Il primo, e finora unico, era stato Diego Nargiso nel 1987. Allora il tennista napoletano sconfisse anche Jason Stoltenberg e arrivò a sollevare il trofeo junior del torneo più importante del mondo. Peccato che Nargiso si perse, poi, per strada e tradì le aspettative nella sua carriera da adulto. Un carattere non facile unito all’incapacità quasi patologica di mantenere la concentrazione vanificarono un talento cristallino…

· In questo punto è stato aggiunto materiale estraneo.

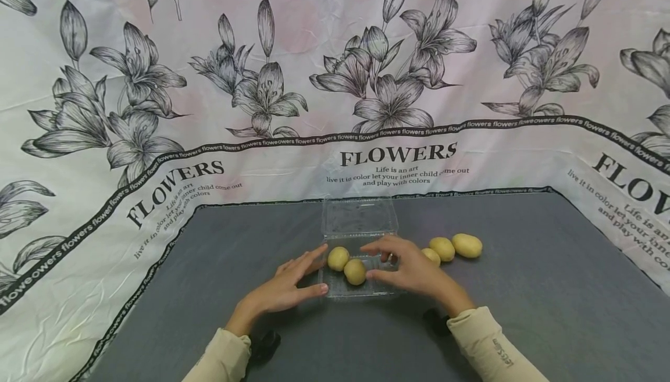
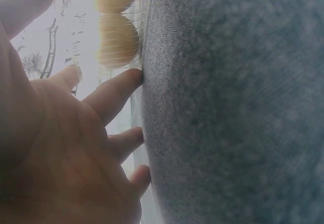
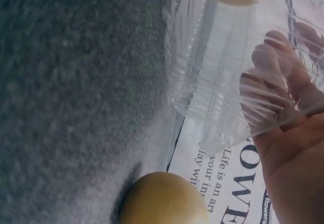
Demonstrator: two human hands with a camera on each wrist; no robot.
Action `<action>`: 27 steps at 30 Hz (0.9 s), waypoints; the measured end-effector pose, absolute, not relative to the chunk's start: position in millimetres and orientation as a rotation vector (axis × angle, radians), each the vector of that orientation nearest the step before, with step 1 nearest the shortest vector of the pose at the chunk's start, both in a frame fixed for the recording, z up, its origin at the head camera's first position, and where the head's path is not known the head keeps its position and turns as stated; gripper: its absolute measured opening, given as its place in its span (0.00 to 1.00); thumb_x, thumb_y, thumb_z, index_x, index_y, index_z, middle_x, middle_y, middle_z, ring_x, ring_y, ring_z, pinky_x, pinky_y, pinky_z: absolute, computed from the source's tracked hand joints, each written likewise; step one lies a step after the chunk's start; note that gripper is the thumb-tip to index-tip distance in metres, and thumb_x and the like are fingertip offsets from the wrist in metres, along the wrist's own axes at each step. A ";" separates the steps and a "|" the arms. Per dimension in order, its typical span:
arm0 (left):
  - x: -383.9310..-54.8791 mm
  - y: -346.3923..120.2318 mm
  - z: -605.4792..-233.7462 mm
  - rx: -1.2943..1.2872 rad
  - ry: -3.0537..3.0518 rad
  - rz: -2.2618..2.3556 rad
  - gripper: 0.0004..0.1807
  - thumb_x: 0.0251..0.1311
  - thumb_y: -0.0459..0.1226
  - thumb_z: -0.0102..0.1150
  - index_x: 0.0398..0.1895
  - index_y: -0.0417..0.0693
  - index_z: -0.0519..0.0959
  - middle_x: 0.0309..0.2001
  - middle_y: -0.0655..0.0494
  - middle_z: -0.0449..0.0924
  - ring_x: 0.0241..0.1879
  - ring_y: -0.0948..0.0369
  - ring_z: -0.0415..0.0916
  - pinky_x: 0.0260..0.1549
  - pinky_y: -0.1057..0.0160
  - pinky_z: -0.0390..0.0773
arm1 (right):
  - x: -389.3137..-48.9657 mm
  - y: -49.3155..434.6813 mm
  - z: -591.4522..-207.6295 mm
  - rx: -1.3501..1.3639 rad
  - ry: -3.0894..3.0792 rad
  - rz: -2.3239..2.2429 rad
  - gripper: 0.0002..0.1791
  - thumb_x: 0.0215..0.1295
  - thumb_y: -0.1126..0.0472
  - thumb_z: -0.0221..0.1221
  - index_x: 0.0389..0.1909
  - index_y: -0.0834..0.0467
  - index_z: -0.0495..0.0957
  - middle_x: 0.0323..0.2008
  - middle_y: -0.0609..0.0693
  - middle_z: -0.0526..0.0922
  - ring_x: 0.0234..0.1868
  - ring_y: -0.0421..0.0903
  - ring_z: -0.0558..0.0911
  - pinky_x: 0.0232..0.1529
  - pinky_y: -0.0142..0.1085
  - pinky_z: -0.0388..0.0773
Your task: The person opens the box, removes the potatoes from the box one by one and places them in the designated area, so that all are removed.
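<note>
Two potatoes (image 1: 355,272) are lying in the container (image 1: 358,292); I'm seeing the left hand (image 1: 289,286), wide-fingered, touching its left edge, the right hand (image 1: 410,267), fingers parted, overhanging its right.

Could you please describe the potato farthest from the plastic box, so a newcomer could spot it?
On the grey table stands an open clear plastic box. To its right, past the right hand, lie three yellow potatoes. The wanted potato is the rightmost, visibly more elongated than its neighbour.

A tabletop booth — flower-printed cloth (image 1: 335,68) round three sides of a grey table (image 1: 366,335)
</note>
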State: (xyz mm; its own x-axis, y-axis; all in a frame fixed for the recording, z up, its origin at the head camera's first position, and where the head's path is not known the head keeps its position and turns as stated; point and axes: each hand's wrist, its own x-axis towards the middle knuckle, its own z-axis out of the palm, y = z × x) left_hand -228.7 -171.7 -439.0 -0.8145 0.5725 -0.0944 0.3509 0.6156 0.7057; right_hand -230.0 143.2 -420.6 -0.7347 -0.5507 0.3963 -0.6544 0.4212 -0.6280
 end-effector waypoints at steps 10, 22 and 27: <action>-227.5 -171.0 -438.9 0.744 2.538 1.008 0.44 0.72 0.58 0.54 0.83 0.73 0.42 0.78 0.60 0.62 0.83 0.46 0.33 0.75 0.31 0.32 | -228.9 139.2 -422.0 1.076 -2.568 1.200 0.27 0.62 0.56 0.72 0.61 0.57 0.81 0.50 0.56 0.85 0.39 0.48 0.80 0.38 0.38 0.81; -227.7 -171.7 -439.1 0.744 2.525 1.013 0.44 0.72 0.59 0.54 0.83 0.75 0.41 0.78 0.59 0.61 0.83 0.46 0.32 0.75 0.31 0.31 | -230.0 135.3 -424.2 1.057 -2.540 1.173 0.25 0.62 0.57 0.72 0.59 0.60 0.82 0.48 0.57 0.86 0.36 0.45 0.79 0.35 0.38 0.81; -228.1 -171.0 -438.1 0.748 2.519 1.016 0.44 0.72 0.59 0.54 0.83 0.74 0.41 0.78 0.58 0.61 0.83 0.45 0.32 0.75 0.30 0.31 | -229.5 133.0 -423.4 1.055 -2.561 1.155 0.26 0.62 0.57 0.72 0.60 0.59 0.81 0.48 0.57 0.85 0.35 0.46 0.79 0.34 0.34 0.79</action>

C’è da augurarsi che Gianluigi non segua le orme del suo predecessore. Ma il curriculum e l’atteggiamento in campo del marchigiano autorizzano a sperare. Un problema tipico dei nostri giocatori è sempre stato, infatti, quello di essere lasciati il più a lungo possibile nel circuito juniores, per portare a casa qualche trofeo, mentre i loro più promettenti coetanei già si lanciavano tra i professionisti.
Non è questo il caso di Quinzi che ha già vinto il suo primo Future, quest’anno, a Casablanca, iniziando la scalata al ranking Atp. Non solo ma il ragazzo, mancino e con uno splendido rovescio a due mani, ha grinta e una buona dose di spirito di sacrificio. Doti che, troppo spesso, mancano ai nostri tennisti. Alla finale di Wimbledon junior ci è arrivato dopo aver sconfitto con un doppio 6/4 il britannico Kyle Edmund. Ad un avversario che arriva a servire la prima a 200 chilometri orari, l’azzurro ha scelto di opporre la precisione, totalizzando lo stesso numero di vincenti ma facendo 4 errori non provocati in meno e arrivando a salvare 6 break point su 6.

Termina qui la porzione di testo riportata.